PFF’s grading system accurately captured that Ford made a huge off-the-stat-sheet impact. His open-market value corroborated this, as he netted a three-year, $27.6 million contract from the Rams in free agency.
If Nnadi were consistently making plays like the one Ford did above (blowing up a run without making the tackle), it would likely show up in his grades.
As always, a review of the film is necessary to confirm what the stats (especially PFF grades) are claiming. And when you watch Nnadi’s film, you can see plenty of blatant mistakes that show why his stats against the run are as poor as they are.
Pre-snap, Nnadi has play-side leverage, but he allows the center to cross his face and execute the reach block, which concedes the A gap that he was responsible for. Bijan Robinson scores a goal-line touchdown through Nnadi’s gap.
Nnadi goes for a lazy arm tackle and lets the runner power up the gut for a 7-yard gain that should have been stuffed near the line.
Nnadi is manhandled by the right tackle, getting driven multiple yards downfield. He luckily still gets a chance to make the stop as Jalen Hurts runs straight past him, but he misses another arm-tackle attempt.
Nnadi gets reach-blocked by Laken Tomlinson, conceding an 11-yard run up the middle. Jets fans know how rare it was to see plays like this from Tomlinson.

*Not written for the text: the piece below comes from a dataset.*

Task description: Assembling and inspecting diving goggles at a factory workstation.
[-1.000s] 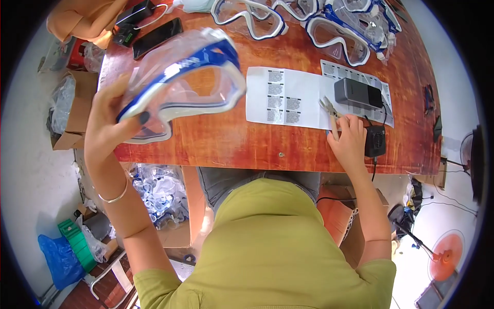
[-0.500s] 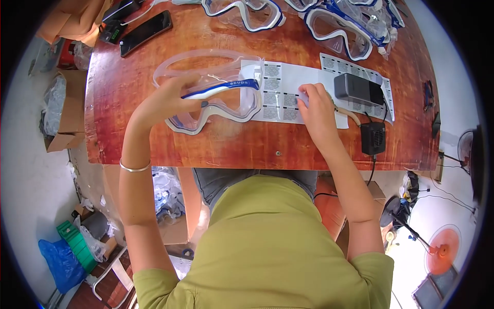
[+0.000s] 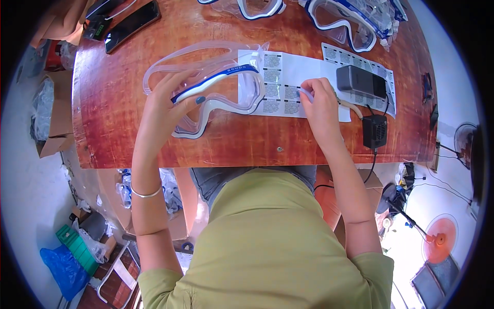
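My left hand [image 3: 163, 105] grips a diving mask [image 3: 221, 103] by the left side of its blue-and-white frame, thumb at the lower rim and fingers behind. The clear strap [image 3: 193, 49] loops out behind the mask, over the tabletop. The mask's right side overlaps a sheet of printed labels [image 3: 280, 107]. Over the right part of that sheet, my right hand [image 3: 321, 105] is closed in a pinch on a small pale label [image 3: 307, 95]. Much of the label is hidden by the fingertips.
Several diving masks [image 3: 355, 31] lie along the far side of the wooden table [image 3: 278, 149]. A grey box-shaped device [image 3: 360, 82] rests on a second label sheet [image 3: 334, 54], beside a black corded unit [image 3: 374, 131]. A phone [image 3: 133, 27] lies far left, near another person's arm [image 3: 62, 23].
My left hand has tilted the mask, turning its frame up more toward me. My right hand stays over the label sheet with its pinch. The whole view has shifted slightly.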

These are plays where run-stuffing DTs like Nnadi should be making an off-the-stat-sheet impact by clogging up the running lane, even if he doesn’t get the tackle. Instead, his inability to fulfill his responsibility leads to a negative result. Racking up plays like these is how you end up with poor stats against the run, both in terms of your grade and your run-stop rate.
Despite his lousy metrics, Kansas City continuously re-signed Nnadi and gave him a role in their defense. This begs the question: Are the stats lying about Nnadi?
As ghastly as Nnadi’s stats are, it says something that the NFL’s most successful franchise of the past decade wanted to continue using him in their defense. Maybe he is better than the numbers suggest.
That might be the case, but Nnadi’s production is too consistently poor to brush aside. He has amassed four years, 68 games, and 1,558 snaps of below-NFL-caliber production. This is not a player that should be trusted to handle any role in an NFL defense, regardless of a Super Bowl-winning team’s fondness for him.
Nnadi’s contract details are yet to be revealed. If the Jets are wise, this will be a minimal, non-guaranteed contract that gives him an opportunity to compete for a roster spot. In that case, it is a completely harmless and worthwhile signing. If the risk is zero, why not find out what the Chiefs saw in Nnadi?
Anything more would be a careless misstep, one caused by overlooking Nnadi’s body of work and overvaluing his pedigree as a starter for a winning organization. Scout the player, not the uniform.
The Jets should not view Nnadi as a solution to their lack of run-stopping on the interior. As they enter the NFL draft and continue monitoring the free agent market’s leftovers, this roster hole remains a dire one.